Survey Data

Reg No

13402303


Rating

Regional


Categories of Special Interest

Architectural


Original Use

House


Date

1790 - 1830


Coordinates

215980, 263305


Date Recorded

29/08/2005


Date Updated

--/--/--


Description

Detached three-bay two-storey house, built c. 1810, having abutting single-bay single-storey section attached to the southwest gable end. Now out of use. Pitched natural slate roof with cut stone eaves course, cast-iron rainwater goods and having two roughcast rendered chimneystacks (on to the northeast gable end, and out offset to the southwest side of centre. Pitched corrugated-metal roof to single-storey section. Roughcast rendered walls over rubble stone construction. Square-headed window openings with remains of six-over-three pane timber sliding sash windows to first floor, ground floor windows blocked, all having tooled limestone sills. Round-headed door opening to the southwest end bay of main elevation (southeast) having timber battened door with cast-iron door furniture and having a timber spoked fanlight over. Pitched corrugated-metal roofs to outbuildings with roughcast rendered walls. Set slightly back from road to the north of Barry, set at a right-angle to the road-alignment with northeast gable end facing road.
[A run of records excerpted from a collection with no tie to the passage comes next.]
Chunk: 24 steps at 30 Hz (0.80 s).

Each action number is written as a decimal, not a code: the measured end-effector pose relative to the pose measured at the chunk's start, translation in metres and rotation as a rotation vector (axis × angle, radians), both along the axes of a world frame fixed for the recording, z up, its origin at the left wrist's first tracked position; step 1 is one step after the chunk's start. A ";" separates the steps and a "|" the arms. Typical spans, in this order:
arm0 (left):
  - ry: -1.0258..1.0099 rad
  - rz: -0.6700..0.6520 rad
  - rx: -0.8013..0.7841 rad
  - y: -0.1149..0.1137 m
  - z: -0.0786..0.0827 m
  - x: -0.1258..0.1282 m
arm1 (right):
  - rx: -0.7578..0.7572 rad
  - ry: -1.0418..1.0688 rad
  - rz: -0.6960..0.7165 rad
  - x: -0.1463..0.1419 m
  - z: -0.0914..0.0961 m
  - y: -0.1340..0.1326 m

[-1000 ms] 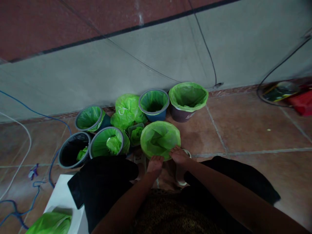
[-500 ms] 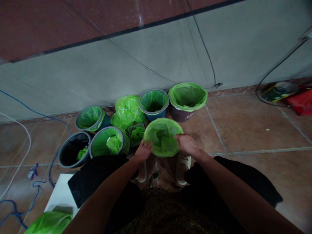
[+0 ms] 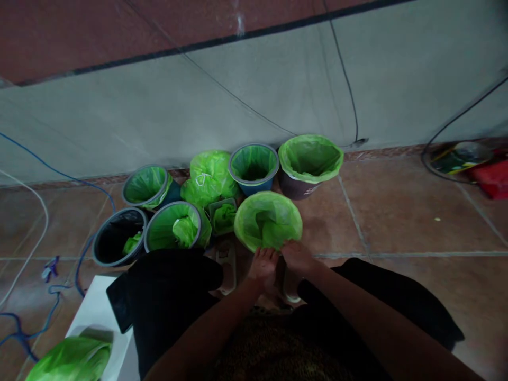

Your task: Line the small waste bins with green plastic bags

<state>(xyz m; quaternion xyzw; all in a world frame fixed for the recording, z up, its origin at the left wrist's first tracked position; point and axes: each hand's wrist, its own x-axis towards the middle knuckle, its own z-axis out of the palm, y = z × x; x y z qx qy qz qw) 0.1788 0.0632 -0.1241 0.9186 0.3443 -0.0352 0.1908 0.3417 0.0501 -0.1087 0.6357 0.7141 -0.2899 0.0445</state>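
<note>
Between my feet stands a round bin fitted with a light green bin liner (image 3: 248,219), its edge folded out over the rim. My left hand (image 3: 264,266) grips the near edge of the liner, fingertips curled over the rim. Just to its right, my right hand (image 3: 297,257) is closed on the same edge. The two hands are close together at the front of the bin. More green plastic lies bunched inside it. The thumbs and the bin's outer wall are mostly hidden.
Along the wall stand a dark lined bin (image 3: 301,188), a blue bin (image 3: 256,187), a knotted green bag (image 3: 214,172) and several other bins. At left are a white stool (image 3: 97,301) with a phone (image 3: 118,304) and green plastic (image 3: 75,360), and a blue cable (image 3: 19,334).
My left hand has moved from the bin's left side to its near edge. My right hand has slid from the right side toward the front, closer to the left.
</note>
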 end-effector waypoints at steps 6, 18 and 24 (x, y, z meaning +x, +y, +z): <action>0.102 -0.020 0.003 0.012 -0.009 0.007 | 0.006 0.017 0.003 -0.005 -0.013 0.010; 0.213 -0.034 -0.072 0.022 -0.007 0.007 | 0.049 0.067 -0.005 0.019 0.005 0.017; 0.225 -0.041 -0.103 0.025 -0.006 0.004 | 0.126 -0.031 -0.134 0.058 0.000 0.021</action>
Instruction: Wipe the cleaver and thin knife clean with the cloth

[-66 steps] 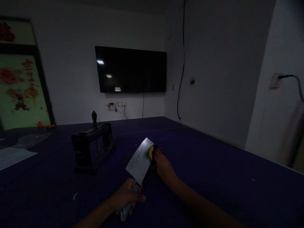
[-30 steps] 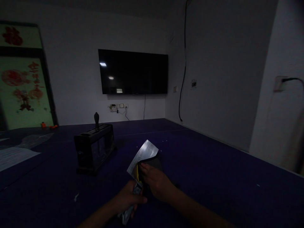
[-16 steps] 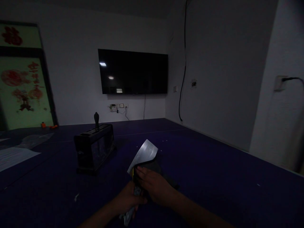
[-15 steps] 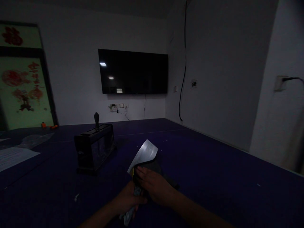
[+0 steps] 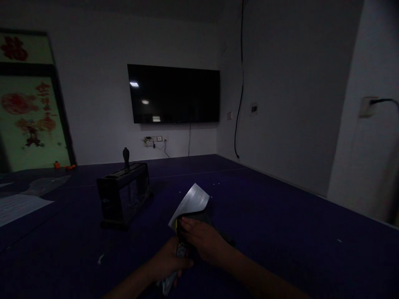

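In the dim head view, my left hand (image 5: 168, 259) is wrapped round the patterned, pale handle (image 5: 181, 250) of a cleaver. The cleaver's broad shiny blade (image 5: 195, 199) points up and away from me. My right hand (image 5: 204, 241) presses a dark cloth (image 5: 199, 215) over the lower part of the blade, fingers laid together across it. A small yellow patch shows near the right fingertips. Cloth and fingers hide where blade and handle meet. Left of the hands stands a black knife block (image 5: 123, 193) with clear sides, and a dark handle (image 5: 126, 157) sticks up from it.
A purple-blue surface (image 5: 264, 216) spreads out around the hands, with small white scraps (image 5: 100, 259) on it. Paper sheets (image 5: 23, 205) and clear plastic (image 5: 46, 183) lie at the left. Small orange objects (image 5: 70, 167) sit farther back. A television (image 5: 174, 94) hangs on the wall.
The blade, cloth and right hand have shifted very slightly to the right. Both hands keep the same hold, and the knife block stands as before.
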Tool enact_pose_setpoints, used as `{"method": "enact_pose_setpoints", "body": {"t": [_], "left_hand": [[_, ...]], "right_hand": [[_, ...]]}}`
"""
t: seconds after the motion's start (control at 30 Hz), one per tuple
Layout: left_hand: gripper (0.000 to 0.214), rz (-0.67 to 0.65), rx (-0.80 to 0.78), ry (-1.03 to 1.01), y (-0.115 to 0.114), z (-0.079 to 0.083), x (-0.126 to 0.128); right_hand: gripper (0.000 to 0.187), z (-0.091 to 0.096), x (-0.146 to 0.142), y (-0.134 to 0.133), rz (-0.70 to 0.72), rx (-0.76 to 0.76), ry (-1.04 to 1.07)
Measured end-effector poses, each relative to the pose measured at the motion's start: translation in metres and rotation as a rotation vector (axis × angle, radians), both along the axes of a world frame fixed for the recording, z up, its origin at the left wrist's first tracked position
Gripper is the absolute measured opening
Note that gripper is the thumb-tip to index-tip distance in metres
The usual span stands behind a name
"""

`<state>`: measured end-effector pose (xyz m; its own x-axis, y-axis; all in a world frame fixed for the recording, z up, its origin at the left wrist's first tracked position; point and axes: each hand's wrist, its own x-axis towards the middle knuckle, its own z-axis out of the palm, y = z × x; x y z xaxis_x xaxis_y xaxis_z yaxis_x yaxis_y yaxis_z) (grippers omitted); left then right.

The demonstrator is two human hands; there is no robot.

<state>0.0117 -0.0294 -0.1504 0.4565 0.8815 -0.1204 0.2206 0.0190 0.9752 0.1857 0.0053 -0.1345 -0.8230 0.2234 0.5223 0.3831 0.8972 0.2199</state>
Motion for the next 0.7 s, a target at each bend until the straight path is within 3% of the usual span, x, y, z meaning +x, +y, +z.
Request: {"method": "enact_pose_setpoints", "body": {"t": [0.2,0.4,0.7], "left_hand": [[0.029,-0.059,0.004,0.048,0.000,0.004,0.000],[0.030,-0.044,-0.009,0.079,0.001,0.003,-0.001],[0.025,-0.068,0.007,0.073,0.001,0.003,-0.001]], "right_hand": [[0.048,0.000,0.004,0.006,-0.084,0.049,0.096],[0.042,-0.006,0.014,0.026,-0.227,0.093,0.329],[0.050,-0.017,0.029,0.055,-0.328,0.079,0.460]]}}
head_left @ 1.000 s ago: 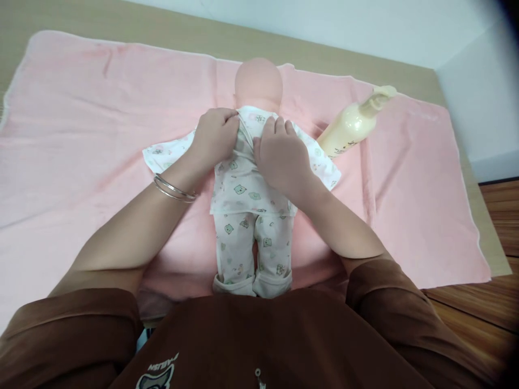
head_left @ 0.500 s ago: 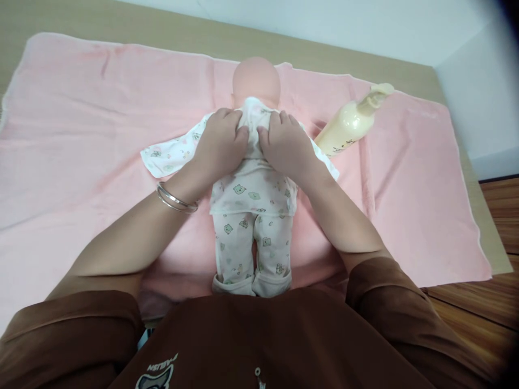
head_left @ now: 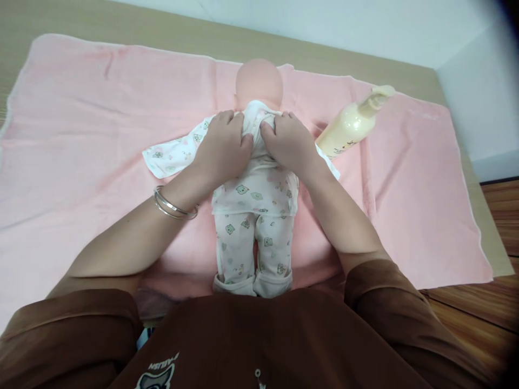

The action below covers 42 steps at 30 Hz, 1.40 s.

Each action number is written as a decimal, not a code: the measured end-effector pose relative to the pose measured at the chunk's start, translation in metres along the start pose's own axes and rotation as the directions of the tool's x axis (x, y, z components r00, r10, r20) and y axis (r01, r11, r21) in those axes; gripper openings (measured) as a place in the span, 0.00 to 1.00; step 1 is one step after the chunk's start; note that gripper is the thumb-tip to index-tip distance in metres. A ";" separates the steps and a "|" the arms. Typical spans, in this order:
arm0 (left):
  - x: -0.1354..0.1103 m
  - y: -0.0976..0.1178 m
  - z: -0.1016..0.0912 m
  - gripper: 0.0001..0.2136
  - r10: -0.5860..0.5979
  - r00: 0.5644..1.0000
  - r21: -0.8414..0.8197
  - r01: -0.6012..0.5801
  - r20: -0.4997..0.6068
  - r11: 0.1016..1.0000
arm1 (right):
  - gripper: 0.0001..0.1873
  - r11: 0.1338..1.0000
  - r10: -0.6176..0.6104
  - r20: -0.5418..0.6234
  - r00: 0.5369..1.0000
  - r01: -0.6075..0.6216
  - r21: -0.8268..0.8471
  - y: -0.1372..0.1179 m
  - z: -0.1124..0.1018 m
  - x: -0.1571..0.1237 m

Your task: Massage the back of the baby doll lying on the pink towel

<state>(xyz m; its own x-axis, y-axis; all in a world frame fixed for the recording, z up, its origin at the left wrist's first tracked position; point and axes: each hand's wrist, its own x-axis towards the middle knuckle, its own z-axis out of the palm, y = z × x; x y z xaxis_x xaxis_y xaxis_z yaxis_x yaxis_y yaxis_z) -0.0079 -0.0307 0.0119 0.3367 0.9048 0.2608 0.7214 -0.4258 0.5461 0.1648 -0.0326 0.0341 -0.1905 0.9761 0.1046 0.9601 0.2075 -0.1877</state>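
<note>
A baby doll (head_left: 259, 81) lies on its front with its bald head away from me, dressed in a white printed top (head_left: 255, 189) and matching trousers (head_left: 235, 248). My left hand (head_left: 227, 143) is curled over the doll's left-side shoulder in the picture, thumb on the upper back. On the opposite shoulder, my right hand (head_left: 292, 140) grips in the same way. The top's cloth is wrinkled between my two thumbs. Both hands' fingertips are partly hidden beyond the shoulders. One loose sleeve (head_left: 170, 154) spreads out to the left.
Under the doll is a pink blanket (head_left: 81, 119) on a wooden table (head_left: 324, 51). A cream pump bottle (head_left: 346, 129) lies tilted to the right of the doll. A white wall (head_left: 385, 27) stands behind the table; wooden floor (head_left: 478, 308) shows at right.
My thumbs have shifted slightly on the doll's upper back, and the cloth between them is more bunched. Both hands stay at the shoulders; the bottle has not moved.
</note>
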 end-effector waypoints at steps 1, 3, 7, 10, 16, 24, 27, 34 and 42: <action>-0.002 0.003 -0.002 0.12 0.013 1.000 0.017 -0.013 -0.003 1.000 | 0.30 0.999 0.035 0.013 0.999 -0.036 0.025 0.001 0.001 0.002; -0.004 0.007 -0.003 0.09 0.020 1.000 0.018 -0.020 -0.020 1.000 | 0.31 0.996 0.067 0.024 0.997 -0.068 0.061 0.001 0.003 0.003; 0.004 0.011 -0.004 0.11 -0.071 0.997 -0.025 0.070 -0.010 0.997 | 0.32 0.997 0.060 -0.003 0.998 -0.060 0.052 -0.002 0.005 -0.005; 0.015 0.008 -0.007 0.19 -0.129 0.992 -0.027 0.129 -0.001 0.991 | 0.33 1.000 0.030 0.029 0.999 -0.030 0.001 -0.010 0.001 -0.015; 0.023 -0.009 0.000 0.14 -0.116 0.993 -0.082 0.117 0.013 0.990 | 0.30 1.000 -0.020 0.013 1.000 0.020 0.008 -0.022 -0.005 -0.026; 0.026 -0.025 0.018 0.19 -0.132 0.991 -0.005 0.132 0.013 0.991 | 0.28 0.993 0.030 0.002 1.000 -0.029 -0.112 -0.020 -0.004 -0.015; 0.026 -0.027 0.019 0.21 -0.126 0.992 0.013 0.126 -0.004 0.992 | 0.25 0.994 0.084 -0.022 0.996 -0.085 -0.069 -0.015 0.001 -0.008; 0.022 -0.028 0.024 0.21 -0.118 0.990 -0.029 0.116 -0.074 0.993 | 0.26 0.989 0.120 -0.001 0.993 -0.120 0.081 -0.002 0.010 0.003; 0.021 -0.016 0.024 0.22 -0.229 0.969 0.041 0.233 -0.092 0.972 | 0.25 0.989 0.134 0.005 0.991 -0.134 0.062 -0.001 0.012 0.004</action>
<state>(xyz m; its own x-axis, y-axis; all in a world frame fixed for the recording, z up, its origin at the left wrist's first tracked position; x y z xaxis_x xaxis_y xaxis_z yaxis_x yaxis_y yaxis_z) 0.0018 -0.0042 -0.0102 0.1057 0.9739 0.2008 0.8041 -0.2025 0.5590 0.1608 -0.0281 0.0230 -0.0616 0.9954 0.0741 0.9622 0.0789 -0.2606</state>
Yard to front (southeast), now overgrown, having single-storey outbuildings and single-storey open sheds to the southeast side. Rubble stone walls to site.

Appraisal

Although now derelict and out of use, this interesting house retains much of its early character and form. The modest façade of this house is enhanced by the survival of the timber sash windows and by timber battened door with fanlight over. The pitched natural slate roof, widely-spaced window openings and the form of the timber sash windows suggest that this building may be of considerable antiquity, perhaps dating the late-eighteenth or very early-nineteenth century. This building has features from both the vernacular tradition (irregularly-spaced window openings; set at a right-angle to the road alignment) and from the more formal architectural tradition (fanlight doorcase). It is possible that this was originally a single-storey vernacular building with the first floor added at a later date, a feature that is sometimes encountered with buildings of this type. The position of the chimneystacks suggests that this building was extended to the southwest by a bay at some stage. This site was described as ‘the property of T.F. Jessop, Esq. of Doory Hall, and John Lennon, who resides in the townland’, c. 1835 (O’Donovan Letters), and was later in the ownership of a Patrick Lennon c. 1855 (Griffith’s Valuation). Sensitively restored, this building would make a valuable contribution to the built heritage of the local area.